Reproduce each entry below verbatim.

▶ [Data supplied]:
--------------------
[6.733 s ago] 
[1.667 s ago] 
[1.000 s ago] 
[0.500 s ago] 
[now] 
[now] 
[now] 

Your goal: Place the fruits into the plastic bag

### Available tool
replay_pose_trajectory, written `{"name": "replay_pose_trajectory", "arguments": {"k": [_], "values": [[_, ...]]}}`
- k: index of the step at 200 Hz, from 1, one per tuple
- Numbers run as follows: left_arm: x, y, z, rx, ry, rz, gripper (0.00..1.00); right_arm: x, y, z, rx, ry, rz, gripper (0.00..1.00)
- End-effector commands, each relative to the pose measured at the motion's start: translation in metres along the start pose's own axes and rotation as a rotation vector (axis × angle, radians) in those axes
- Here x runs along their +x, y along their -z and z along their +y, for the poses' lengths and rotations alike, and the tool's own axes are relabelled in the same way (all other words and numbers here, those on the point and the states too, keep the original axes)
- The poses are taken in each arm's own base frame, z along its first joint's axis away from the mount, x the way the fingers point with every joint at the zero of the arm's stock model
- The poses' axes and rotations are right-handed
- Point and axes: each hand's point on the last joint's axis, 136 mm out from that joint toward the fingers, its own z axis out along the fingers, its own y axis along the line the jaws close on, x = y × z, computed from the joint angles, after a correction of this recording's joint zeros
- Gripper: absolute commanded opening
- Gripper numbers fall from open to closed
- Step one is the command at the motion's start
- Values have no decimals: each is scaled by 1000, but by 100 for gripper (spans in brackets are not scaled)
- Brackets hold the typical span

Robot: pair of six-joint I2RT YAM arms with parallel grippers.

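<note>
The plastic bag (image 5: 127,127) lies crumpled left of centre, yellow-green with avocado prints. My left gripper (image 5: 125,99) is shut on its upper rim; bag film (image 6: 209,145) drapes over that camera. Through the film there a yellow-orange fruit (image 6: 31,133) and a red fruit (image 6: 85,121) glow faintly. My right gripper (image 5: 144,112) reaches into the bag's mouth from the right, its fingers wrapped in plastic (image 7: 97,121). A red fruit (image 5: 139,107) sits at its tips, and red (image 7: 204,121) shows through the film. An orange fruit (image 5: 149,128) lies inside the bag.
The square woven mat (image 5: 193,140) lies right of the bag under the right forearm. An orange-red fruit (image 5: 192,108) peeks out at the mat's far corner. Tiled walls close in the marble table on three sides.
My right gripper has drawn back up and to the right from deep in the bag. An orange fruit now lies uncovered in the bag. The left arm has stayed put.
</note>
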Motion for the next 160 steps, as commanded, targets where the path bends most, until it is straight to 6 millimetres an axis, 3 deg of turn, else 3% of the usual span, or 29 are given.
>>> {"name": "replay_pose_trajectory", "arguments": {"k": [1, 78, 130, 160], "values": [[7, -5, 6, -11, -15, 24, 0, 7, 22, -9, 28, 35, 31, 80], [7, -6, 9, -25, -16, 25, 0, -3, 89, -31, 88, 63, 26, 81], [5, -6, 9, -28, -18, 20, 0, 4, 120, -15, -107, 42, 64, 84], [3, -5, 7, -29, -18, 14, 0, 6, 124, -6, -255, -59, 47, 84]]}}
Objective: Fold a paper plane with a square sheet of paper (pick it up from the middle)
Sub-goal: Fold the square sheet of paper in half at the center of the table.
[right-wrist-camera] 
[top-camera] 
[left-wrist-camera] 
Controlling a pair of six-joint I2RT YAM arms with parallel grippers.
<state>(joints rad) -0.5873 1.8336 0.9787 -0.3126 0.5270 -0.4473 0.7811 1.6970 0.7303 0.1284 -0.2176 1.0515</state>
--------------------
▶ [Completed task]:
[6.733 s ago] 
[1.667 s ago] 
[1.000 s ago] 
[0.500 s ago] 
[now] 
[now] 
[now] 

Your goal: Place the fruits into the plastic bag

### Available tool
replay_pose_trajectory, written `{"name": "replay_pose_trajectory", "arguments": {"k": [_], "values": [[_, ...]]}}`
- k: index of the step at 200 Hz, from 1, one per tuple
- Numbers run as follows: left_arm: x, y, z, rx, ry, rz, gripper (0.00..1.00); right_arm: x, y, z, rx, ry, rz, gripper (0.00..1.00)
- End-effector commands, each relative to the pose measured at the motion's start: translation in metres along the start pose's own axes and rotation as a rotation vector (axis × angle, radians) in those axes
- Here x runs along their +x, y along their -z and z along their +y, for the poses' lengths and rotations alike, and the tool's own axes are relabelled in the same way (all other words and numbers here, those on the point and the states too, keep the original axes)
- The poses are taken in each arm's own base frame, z along its first joint's axis away from the mount, x the way the fingers point with every joint at the zero of the arm's stock model
- The poses' axes and rotations are right-handed
- Point and axes: each hand's point on the last joint's axis, 136 mm out from that joint toward the fingers, its own z axis out along the fingers, its own y axis along the line the jaws close on, x = y × z, computed from the joint angles, after a correction of this recording's joint zeros
- Gripper: absolute commanded opening
- Gripper numbers fall from open to closed
- Step one is the command at the motion's start
- Values have no decimals: each is scaled by 1000, but by 100 for gripper (spans in brackets are not scaled)
- Brackets hold the typical span

Robot: pair of six-joint I2RT YAM arms with parallel grippers.

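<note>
The plastic bag (image 5: 127,127) lies crumpled left of centre, yellow-green with avocado prints. My left gripper (image 5: 125,99) is shut on its upper rim; bag film (image 6: 209,145) drapes over that camera. Through the film there a yellow-orange fruit (image 6: 31,133) and a red fruit (image 6: 85,121) glow faintly. My right gripper (image 5: 144,112) reaches into the bag's mouth from the right, its fingers wrapped in plastic (image 7: 97,121). A red fruit (image 5: 139,107) sits at its tips, and red (image 7: 204,121) shows through the film. An orange fruit (image 5: 149,128) lies inside the bag.
The square woven mat (image 5: 193,140) lies right of the bag under the right forearm. An orange-red fruit (image 5: 192,108) peeks out at the mat's far corner. Tiled walls close in the marble table on three sides.
My right gripper has drawn back up and to the right from deep in the bag. An orange fruit now lies uncovered in the bag. The left arm has stayed put.
</note>
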Motion for the next 160 steps, as commanded, targets where the path bends most, until it is straight to 6 millimetres an axis, 3 deg of turn, else 3% of the usual span, or 29 are given.
>>> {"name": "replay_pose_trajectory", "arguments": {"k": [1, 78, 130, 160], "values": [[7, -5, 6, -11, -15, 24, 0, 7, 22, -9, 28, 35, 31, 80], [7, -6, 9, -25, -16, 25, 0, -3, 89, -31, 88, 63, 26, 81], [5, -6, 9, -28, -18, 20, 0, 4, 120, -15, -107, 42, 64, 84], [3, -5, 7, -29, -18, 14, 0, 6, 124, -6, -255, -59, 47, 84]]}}
Objective: Fold a paper plane with a square sheet of paper (pick it up from the middle)
Sub-goal: Fold the square sheet of paper in half at the center of the table.
[right-wrist-camera] 
[top-camera] 
[left-wrist-camera] 
Controlling a pair of six-joint I2RT YAM arms with parallel grippers.
<state>(joints rad) -0.5873 1.8336 0.9787 -0.3126 0.5270 -0.4473 0.7811 1.6970 0.7303 0.1284 -0.2176 1.0515</state>

Nothing else is required to finish the exercise.